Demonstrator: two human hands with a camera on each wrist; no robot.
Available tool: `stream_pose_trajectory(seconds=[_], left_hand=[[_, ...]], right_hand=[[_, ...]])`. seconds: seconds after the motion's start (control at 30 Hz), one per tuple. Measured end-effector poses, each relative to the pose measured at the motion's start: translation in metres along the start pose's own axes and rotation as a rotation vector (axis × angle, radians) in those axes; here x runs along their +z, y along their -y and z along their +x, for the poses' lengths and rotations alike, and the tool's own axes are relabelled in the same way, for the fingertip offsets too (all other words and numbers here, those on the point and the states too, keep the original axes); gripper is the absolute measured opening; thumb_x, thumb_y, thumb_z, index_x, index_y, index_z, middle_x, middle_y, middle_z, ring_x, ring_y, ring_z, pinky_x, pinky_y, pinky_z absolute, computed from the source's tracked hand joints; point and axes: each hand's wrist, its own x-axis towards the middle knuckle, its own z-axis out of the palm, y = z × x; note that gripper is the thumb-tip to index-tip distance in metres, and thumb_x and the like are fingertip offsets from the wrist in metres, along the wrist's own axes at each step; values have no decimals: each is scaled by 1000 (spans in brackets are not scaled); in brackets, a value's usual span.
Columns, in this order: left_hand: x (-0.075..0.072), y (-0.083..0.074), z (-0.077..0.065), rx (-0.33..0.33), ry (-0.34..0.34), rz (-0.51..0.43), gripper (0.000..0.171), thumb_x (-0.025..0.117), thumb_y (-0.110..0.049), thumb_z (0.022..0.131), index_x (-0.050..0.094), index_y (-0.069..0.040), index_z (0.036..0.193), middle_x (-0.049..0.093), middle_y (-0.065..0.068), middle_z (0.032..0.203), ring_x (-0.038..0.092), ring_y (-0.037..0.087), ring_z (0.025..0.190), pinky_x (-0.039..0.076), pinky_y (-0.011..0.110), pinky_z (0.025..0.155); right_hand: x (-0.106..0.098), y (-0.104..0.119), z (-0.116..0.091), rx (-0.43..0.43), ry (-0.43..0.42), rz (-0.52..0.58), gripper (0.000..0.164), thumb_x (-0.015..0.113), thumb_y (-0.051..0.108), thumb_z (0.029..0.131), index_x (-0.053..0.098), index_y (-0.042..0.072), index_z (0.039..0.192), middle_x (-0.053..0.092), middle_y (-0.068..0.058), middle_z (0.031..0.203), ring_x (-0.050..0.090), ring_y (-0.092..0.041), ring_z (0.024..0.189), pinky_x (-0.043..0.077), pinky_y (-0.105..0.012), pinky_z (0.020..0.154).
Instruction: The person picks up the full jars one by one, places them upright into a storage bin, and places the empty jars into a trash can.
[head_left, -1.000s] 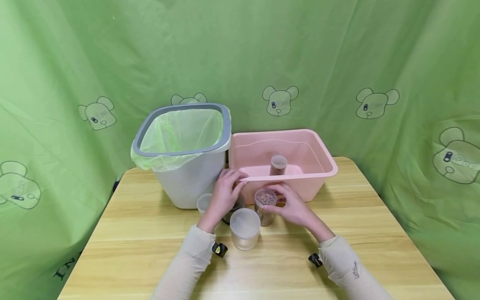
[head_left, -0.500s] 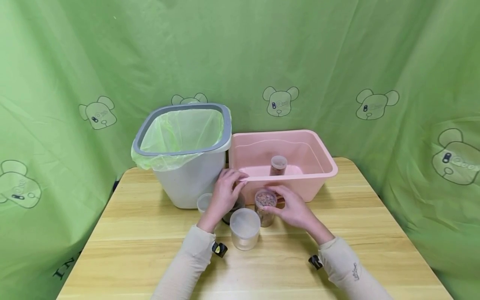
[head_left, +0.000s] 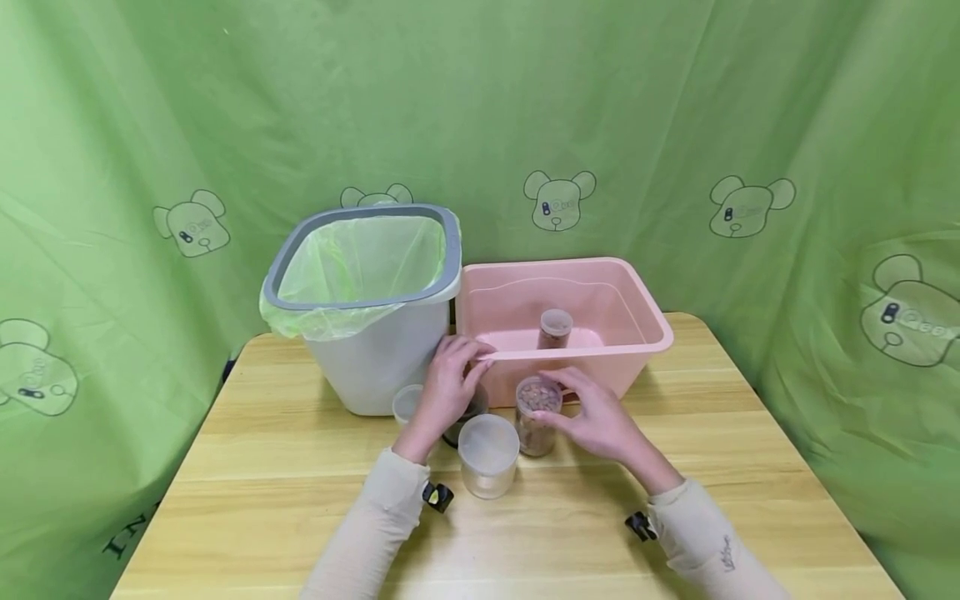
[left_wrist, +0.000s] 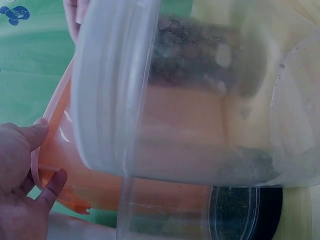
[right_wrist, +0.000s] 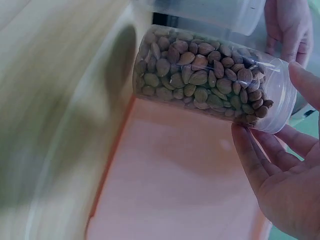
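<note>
A clear lidded jar of almond-like brown nuts [right_wrist: 200, 75] stands in front of the pink bin [head_left: 570, 287]. My right hand [head_left: 600, 412] holds it near the top, thumb on one side and fingers on the other. Whether its base touches the table, I cannot tell. My left hand [head_left: 453, 379] pinches the near rim of the bin at its left corner. Close before that forearm is a wide clear jar [head_left: 489, 458] with a frosted lid, its lower part see-through. A dark-based jar [head_left: 472, 408] is partly hidden behind the left hand.
Inside the pink bin stands another lidded jar [head_left: 555, 327] with brown contents. To its left is a grey-rimmed trash can [head_left: 375, 358] lined with a green bag. A small clear jar [head_left: 407, 402] sits by the left wrist. Everything rests on a wooden table [head_left: 570, 533].
My right hand has shifted slightly to the right, bringing the jar of nuts with it, away from the wide jar. The left hand keeps its place on the bin's rim.
</note>
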Motion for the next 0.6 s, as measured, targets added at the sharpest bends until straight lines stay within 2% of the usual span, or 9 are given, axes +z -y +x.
stream_pose_trajectory(seconds=[0.23,0.43,0.6], left_hand=[[0,-1,0,-16,9,-5,14,68,-18,101,74,-10,111,73,6,112,58,28,115,51,45,103],[0,0,0,-14,5,-4,14,69,-16,100,74,-10,111,73,6,113,59,29,115,52,45,102],[0,0,0,-9,5,-11,15,69,-16,99,74,-9,111,73,6,112,59,28,115,52,45,102]], right_hand=[[-20,20,-3,-14,8,31,69,84,37,86,59,10,144,64,-12,136,64,-34,120,57,-56,99],[-40,34,0,-39,-24,76,64,85,29,87,61,6,141,64,-16,138,66,-35,118,63,-47,92],[-58,41,5,-37,-60,76,62,85,29,87,63,7,140,65,-15,139,66,-34,118,63,-46,89]])
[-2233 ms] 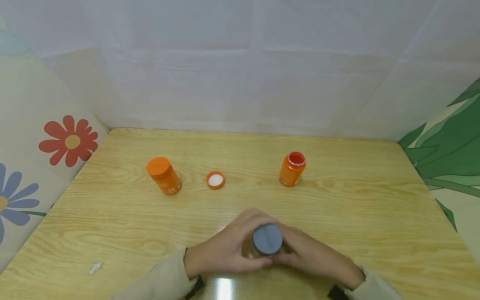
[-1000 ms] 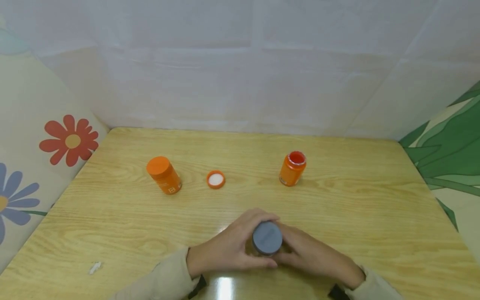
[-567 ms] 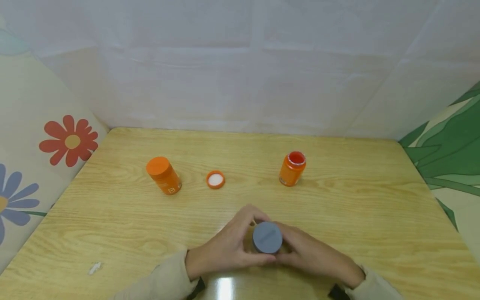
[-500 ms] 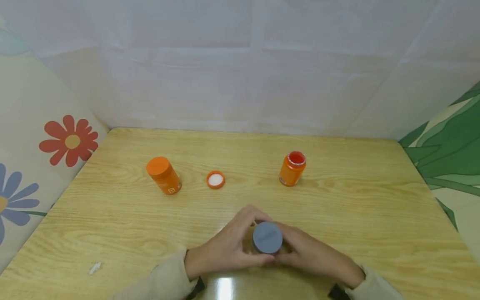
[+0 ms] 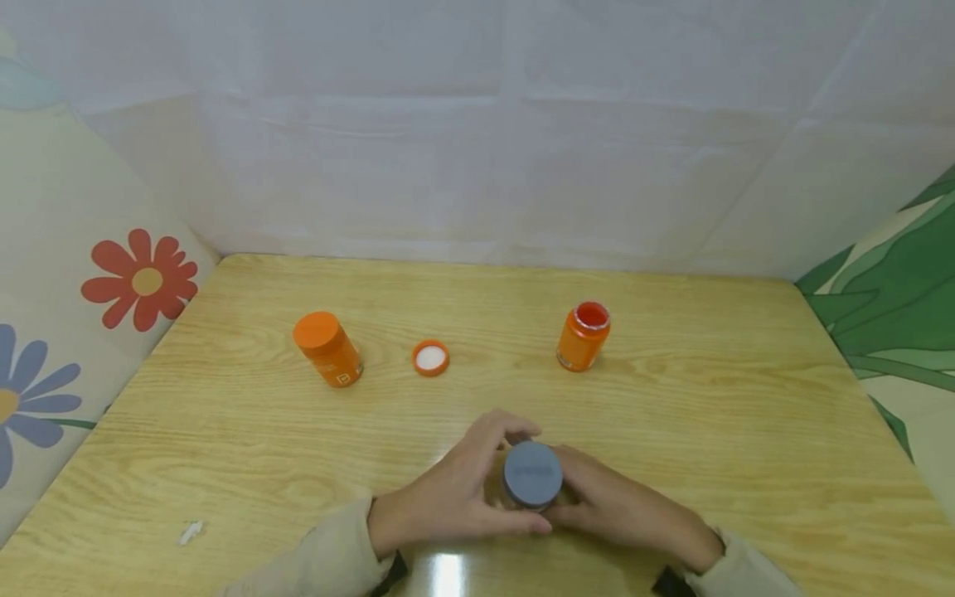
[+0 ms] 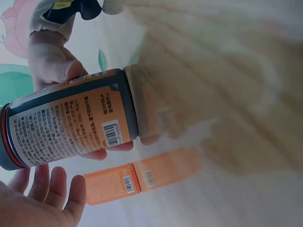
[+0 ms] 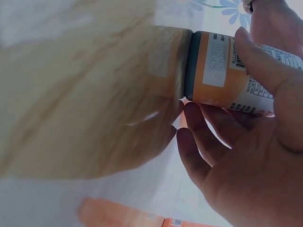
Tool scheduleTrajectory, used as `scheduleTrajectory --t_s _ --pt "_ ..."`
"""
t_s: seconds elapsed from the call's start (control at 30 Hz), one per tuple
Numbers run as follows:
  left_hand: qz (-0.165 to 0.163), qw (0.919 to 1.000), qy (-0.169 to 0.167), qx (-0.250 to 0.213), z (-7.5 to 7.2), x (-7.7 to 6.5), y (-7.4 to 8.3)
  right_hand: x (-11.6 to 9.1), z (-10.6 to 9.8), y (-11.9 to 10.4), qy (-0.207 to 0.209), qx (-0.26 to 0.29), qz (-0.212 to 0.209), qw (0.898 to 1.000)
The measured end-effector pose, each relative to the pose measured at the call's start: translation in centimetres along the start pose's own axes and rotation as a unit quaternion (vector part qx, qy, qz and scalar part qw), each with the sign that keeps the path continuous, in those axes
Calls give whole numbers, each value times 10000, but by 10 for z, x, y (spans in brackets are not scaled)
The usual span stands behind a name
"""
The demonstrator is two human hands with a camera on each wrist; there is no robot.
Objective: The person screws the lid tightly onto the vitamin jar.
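Near the front of the table, a supplement bottle (image 6: pixel 71 123) with a grey lid (image 5: pixel 533 473) and an orange-and-white printed label stands upright. My right hand (image 5: pixel 619 507) grips its body from the right; the right wrist view shows the thumb across the label and the fingers along the other side. My left hand (image 5: pixel 457 489) arches loosely around the lid from the left, thumb in front and index finger behind. Small gaps show between those fingers and the lid, and in the left wrist view the left fingers (image 6: pixel 57 191) are spread beside the bottle's top.
Farther back on the wood-grain table (image 5: pixel 709 431) stand a capped orange bottle (image 5: pixel 339 358) at left and an uncapped orange bottle (image 5: pixel 579 344) at right. Between them an orange lid (image 5: pixel 430 358) lies upside down, white liner up. A white scrap (image 5: pixel 191 532) lies front left.
The grey lid's faint lettering has turned clockwise from slanted to level. My left fingers have spread slightly away from the lid. My right hand holds almost still.
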State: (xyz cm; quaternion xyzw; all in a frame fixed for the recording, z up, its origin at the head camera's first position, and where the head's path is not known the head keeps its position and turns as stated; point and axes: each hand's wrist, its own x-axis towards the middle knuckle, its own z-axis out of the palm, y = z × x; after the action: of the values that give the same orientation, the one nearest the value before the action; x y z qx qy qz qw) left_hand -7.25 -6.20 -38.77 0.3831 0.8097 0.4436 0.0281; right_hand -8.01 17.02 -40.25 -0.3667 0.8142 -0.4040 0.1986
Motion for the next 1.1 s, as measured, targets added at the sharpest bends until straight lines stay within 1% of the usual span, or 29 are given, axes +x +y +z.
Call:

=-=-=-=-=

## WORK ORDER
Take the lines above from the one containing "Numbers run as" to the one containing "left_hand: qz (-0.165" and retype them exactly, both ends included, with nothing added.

## WRITTEN RESPONSE
Numbers run as follows:
  left_hand: qz (-0.165 to 0.163), qw (0.919 to 1.000), qy (-0.169 to 0.167), qx (-0.250 to 0.213), z (-7.5 to 7.2), x (-7.7 to 6.5), y (-7.4 to 8.3)

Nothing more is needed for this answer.